A three-year-old boy has astounded doctors with his progress after becoming the first person in the world with his devastating disease to receive a ground-breaking gene therapy.
Oliver Chu has a rare, inherited condition called Hunter syndrome – or MPSII – which causes progressive damage to the body and brain.
In the most severe cases, patients with the disease usually die before the age of 20. The effects are sometimes described as a type of childhood dementia.
Due to a faulty gene, before the treatment Oliver was unable to produce an enzyme crucial for keeping cells healthy.
In a world first, medical staff in Manchester have tried to halt the disease by altering Oliver’s cells using gene therapy.
Prof Simon Jones, who is co-leading the trial tells the BBC: “I’ve been waiting 20 years to see a boy like Ollie doing as well as he is, and it’s just so exciting.”
At the centre of this remarkable story is Oliver – the first of five boys around the world to receive the treatment – and the Chu family, from California, who have put their faith in the medical team at Royal Manchester Children’s Hospital.
A year after starting the treatment, Oliver now appears to be developing normally.
“Every time we talk about it I want to cry because it’s just so amazing,” says his mother Jingru.
The BBC has followed Oliver’s story for more than a year – including how scientists in the UK first developed the pioneering gene therapy and how the medical trial they are conducting almost didn’t get off the ground due to lack of funds.
Stem cell removal – December 2024

We first meet Oliver and his dad Ricky in December 2024 at the clinical research facility at Royal Manchester Children’s Hospital. It’s a big day.

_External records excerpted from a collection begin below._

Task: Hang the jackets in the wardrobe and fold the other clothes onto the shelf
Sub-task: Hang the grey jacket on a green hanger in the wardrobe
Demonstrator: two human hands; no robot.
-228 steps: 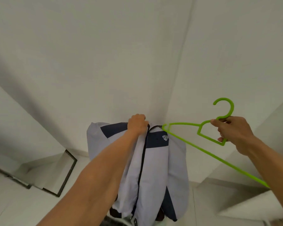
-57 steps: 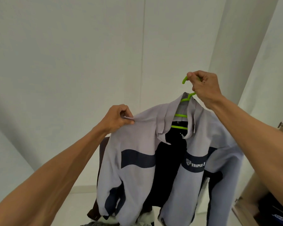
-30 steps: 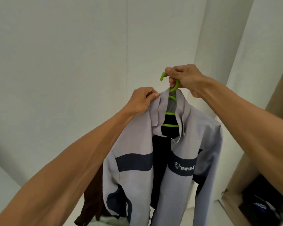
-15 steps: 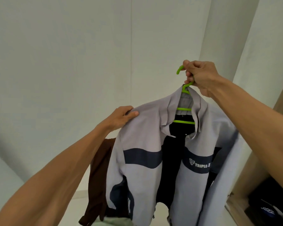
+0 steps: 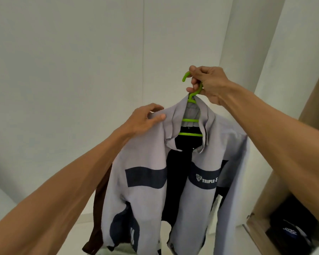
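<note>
A pale grey jacket (image 5: pixel 145 159) with navy bands and a "TRIPLE-F" logo hangs open on a bright green hanger (image 5: pixel 191 119), held up in front of a white wall. My right hand (image 5: pixel 208 83) grips the hanger's hook at the top. My left hand (image 5: pixel 145 120) pinches the jacket's left shoulder beside the collar, thumb on the front of the cloth. The jacket's right shoulder drapes over the hanger's far arm.
A brown garment (image 5: pixel 98 208) hangs behind the jacket's lower left. At the right edge stands the wooden wardrobe (image 5: pixel 306 111), with a dark garment bearing white print (image 5: pixel 291 232) inside its lower part. White walls fill the rest.
My left hand has slid up along the jacket's left shoulder towards the collar. The right hand still holds the hanger hook, now a little lower and left in view.
</note>
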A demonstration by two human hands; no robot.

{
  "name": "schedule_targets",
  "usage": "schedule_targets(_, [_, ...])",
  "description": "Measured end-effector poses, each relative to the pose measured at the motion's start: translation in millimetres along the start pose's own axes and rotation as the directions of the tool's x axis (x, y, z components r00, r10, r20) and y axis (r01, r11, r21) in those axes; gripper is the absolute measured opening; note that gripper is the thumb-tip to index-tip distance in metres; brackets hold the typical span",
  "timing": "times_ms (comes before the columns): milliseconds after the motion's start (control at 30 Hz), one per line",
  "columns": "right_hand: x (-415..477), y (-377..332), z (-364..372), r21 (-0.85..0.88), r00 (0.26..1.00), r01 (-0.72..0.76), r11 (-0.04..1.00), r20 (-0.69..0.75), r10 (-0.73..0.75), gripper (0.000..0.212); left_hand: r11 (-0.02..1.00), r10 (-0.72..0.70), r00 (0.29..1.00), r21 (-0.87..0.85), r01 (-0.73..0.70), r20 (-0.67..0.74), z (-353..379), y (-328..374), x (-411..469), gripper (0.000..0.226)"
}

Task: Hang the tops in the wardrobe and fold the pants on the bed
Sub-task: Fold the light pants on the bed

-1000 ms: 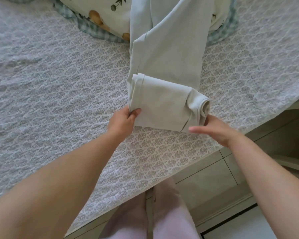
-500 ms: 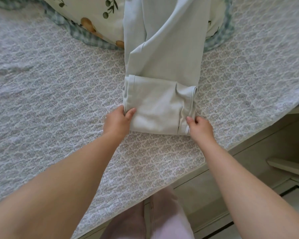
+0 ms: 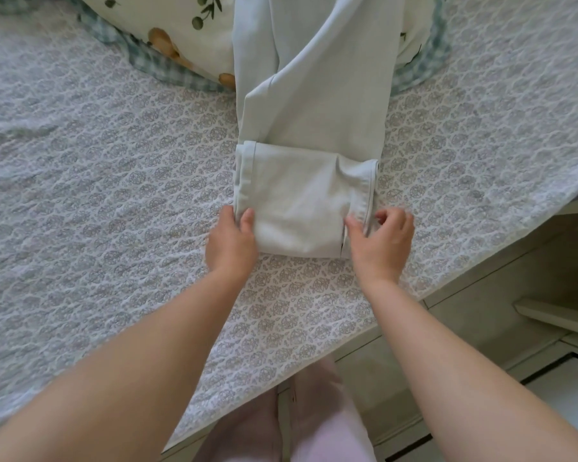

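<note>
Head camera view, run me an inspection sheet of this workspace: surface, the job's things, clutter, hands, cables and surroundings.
Surface: patterned grey bedspread covers the bed, slightly rumpled at the left.
Job's things: pale pants lie lengthwise on the bedspread, near end folded over, far end lying over the pillow; no tops or wardrobe seen.
Clutter: printed pillow with a checked border, partly under the pants.
Hands: left hand grips the fold's near left corner, thumb on top; right hand pinches the fold's right edge.
Cables: nothing seen.
Surroundings: pale floor at lower right; the person's pink trousers at the bed's edge.
</note>
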State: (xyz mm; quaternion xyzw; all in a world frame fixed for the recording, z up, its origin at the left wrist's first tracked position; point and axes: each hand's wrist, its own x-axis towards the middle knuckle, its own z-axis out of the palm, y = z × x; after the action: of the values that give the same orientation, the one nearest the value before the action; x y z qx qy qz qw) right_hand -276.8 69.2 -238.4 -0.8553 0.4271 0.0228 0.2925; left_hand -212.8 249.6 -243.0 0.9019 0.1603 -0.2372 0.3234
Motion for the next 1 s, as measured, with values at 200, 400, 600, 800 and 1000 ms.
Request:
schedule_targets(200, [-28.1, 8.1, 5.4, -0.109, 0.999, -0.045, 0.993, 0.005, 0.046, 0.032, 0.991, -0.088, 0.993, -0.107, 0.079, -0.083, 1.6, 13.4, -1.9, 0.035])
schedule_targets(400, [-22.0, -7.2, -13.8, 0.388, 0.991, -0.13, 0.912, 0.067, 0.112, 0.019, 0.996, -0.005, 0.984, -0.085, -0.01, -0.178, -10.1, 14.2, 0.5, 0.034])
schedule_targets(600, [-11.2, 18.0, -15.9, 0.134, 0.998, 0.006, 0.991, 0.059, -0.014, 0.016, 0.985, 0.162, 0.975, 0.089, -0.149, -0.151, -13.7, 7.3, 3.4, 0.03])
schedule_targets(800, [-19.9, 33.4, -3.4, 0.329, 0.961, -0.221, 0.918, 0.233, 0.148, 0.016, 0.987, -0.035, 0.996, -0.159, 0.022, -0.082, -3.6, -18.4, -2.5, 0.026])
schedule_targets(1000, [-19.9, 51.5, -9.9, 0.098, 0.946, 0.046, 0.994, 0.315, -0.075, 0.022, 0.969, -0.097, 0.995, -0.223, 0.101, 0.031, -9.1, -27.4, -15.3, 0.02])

Since being diagnosed with Hunter syndrome in April, Oliver’s life – like that of his elder brother, Skyler, who also has the condition – has been dominated by hospital visits.
Skyler had shown some late development in speech and coordination, but this had initially been put down to being born during Covid.
Ricky tells me his sons’ diagnosis came as a complete shock.
“When you find out about Hunter syndrome, the first thing the doctor tells you is ‘Don’t go on the internet and look it up because you’ll find the worst cases and you’ll be very, very disheartened’.”
“But, like anybody, you look it up and you’re like, ‘Oh my goodness, is this what’s going to happen to both my sons?’”
Children are born apparently healthy, but around the age of two they start to show symptoms of the disease.
These vary and can include changes to physical features, stiffness of the limbs and short stature. It can cause damage throughout the body, including to the heart, liver, bones and joints and in the most serious cases can lead to severe mental impairment and progressive neurological decline.
Hunter syndrome almost always occurs in boys. It’s extremely rare, affecting one in 100,000 male births in the world.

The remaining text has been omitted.